* Assigned task: Pictures in the records are to be omitted; everything else is copied exactly.
START Data under study
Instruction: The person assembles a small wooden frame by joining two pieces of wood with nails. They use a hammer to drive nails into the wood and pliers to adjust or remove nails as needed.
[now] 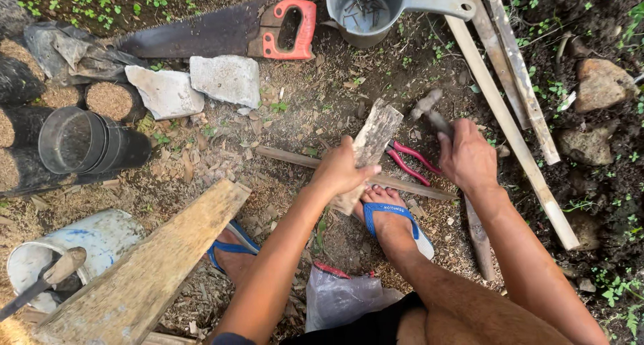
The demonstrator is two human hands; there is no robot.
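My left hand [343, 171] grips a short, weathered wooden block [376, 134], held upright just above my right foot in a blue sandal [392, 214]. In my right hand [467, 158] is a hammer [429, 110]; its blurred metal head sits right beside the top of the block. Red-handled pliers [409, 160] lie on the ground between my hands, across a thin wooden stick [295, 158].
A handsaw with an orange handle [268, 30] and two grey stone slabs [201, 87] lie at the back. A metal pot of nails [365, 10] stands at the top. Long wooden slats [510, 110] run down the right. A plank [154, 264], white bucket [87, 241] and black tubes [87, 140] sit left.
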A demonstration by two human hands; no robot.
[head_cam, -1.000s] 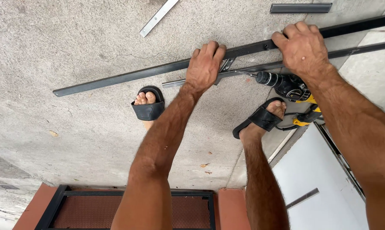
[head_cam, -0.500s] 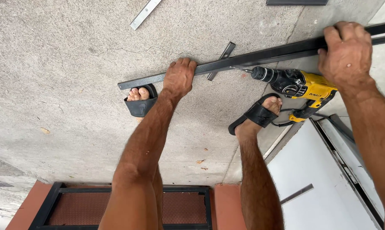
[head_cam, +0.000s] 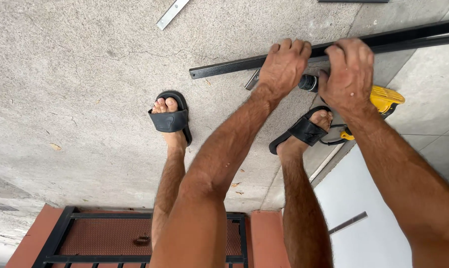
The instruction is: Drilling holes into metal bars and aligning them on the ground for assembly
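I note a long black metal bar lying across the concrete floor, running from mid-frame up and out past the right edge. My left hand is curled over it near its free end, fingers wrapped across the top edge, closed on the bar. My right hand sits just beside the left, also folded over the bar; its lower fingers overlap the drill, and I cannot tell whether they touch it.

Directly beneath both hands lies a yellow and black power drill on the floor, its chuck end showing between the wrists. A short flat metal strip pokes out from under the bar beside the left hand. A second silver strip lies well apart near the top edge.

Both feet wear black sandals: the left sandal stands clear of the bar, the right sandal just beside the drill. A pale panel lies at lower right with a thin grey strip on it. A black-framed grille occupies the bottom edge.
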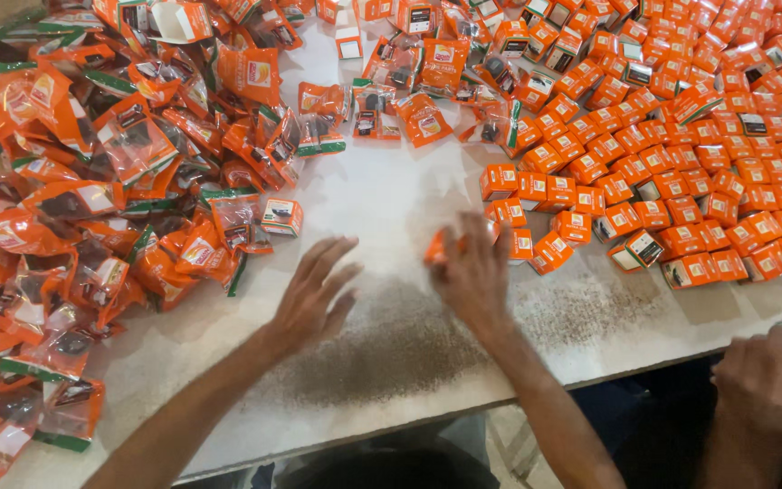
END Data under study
* Solved problem:
Instruction: The person assembles a small wooden frame by joining two pieces of wood with nails. They use a hammer to drive nails into the wood and pliers to adjust or remove nails as needed.
[now] 
The demonstrator is two human hands; there is no robot.
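My left hand [343, 171] grips a short, weathered wooden block [376, 134], held upright just above my right foot in a blue sandal [392, 214]. In my right hand [467, 158] is a hammer [429, 110]; its blurred metal head sits right beside the top of the block. Red-handled pliers [409, 160] lie on the ground between my hands, across a thin wooden stick [295, 158].
A handsaw with an orange handle [268, 30] and two grey stone slabs [201, 87] lie at the back. A metal pot of nails [365, 10] stands at the top. Long wooden slats [510, 110] run down the right. A plank [154, 264], white bucket [87, 241] and black tubes [87, 140] sit left.
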A demonstration by two human hands; no robot.
[head_cam, -1.000s] 
[head_cam, -0.500s] 
[head_cam, +0.000s] 
The instruction is: Drilling holes into metal bars and aligning them on the ground for assembly
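I note a long black metal bar lying across the concrete floor, running from mid-frame up and out past the right edge. My left hand is curled over it near its free end, fingers wrapped across the top edge, closed on the bar. My right hand sits just beside the left, also folded over the bar; its lower fingers overlap the drill, and I cannot tell whether they touch it.

Directly beneath both hands lies a yellow and black power drill on the floor, its chuck end showing between the wrists. A short flat metal strip pokes out from under the bar beside the left hand. A second silver strip lies well apart near the top edge.

Both feet wear black sandals: the left sandal stands clear of the bar, the right sandal just beside the drill. A pale panel lies at lower right with a thin grey strip on it. A black-framed grille occupies the bottom edge.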

No more output is required for this exercise.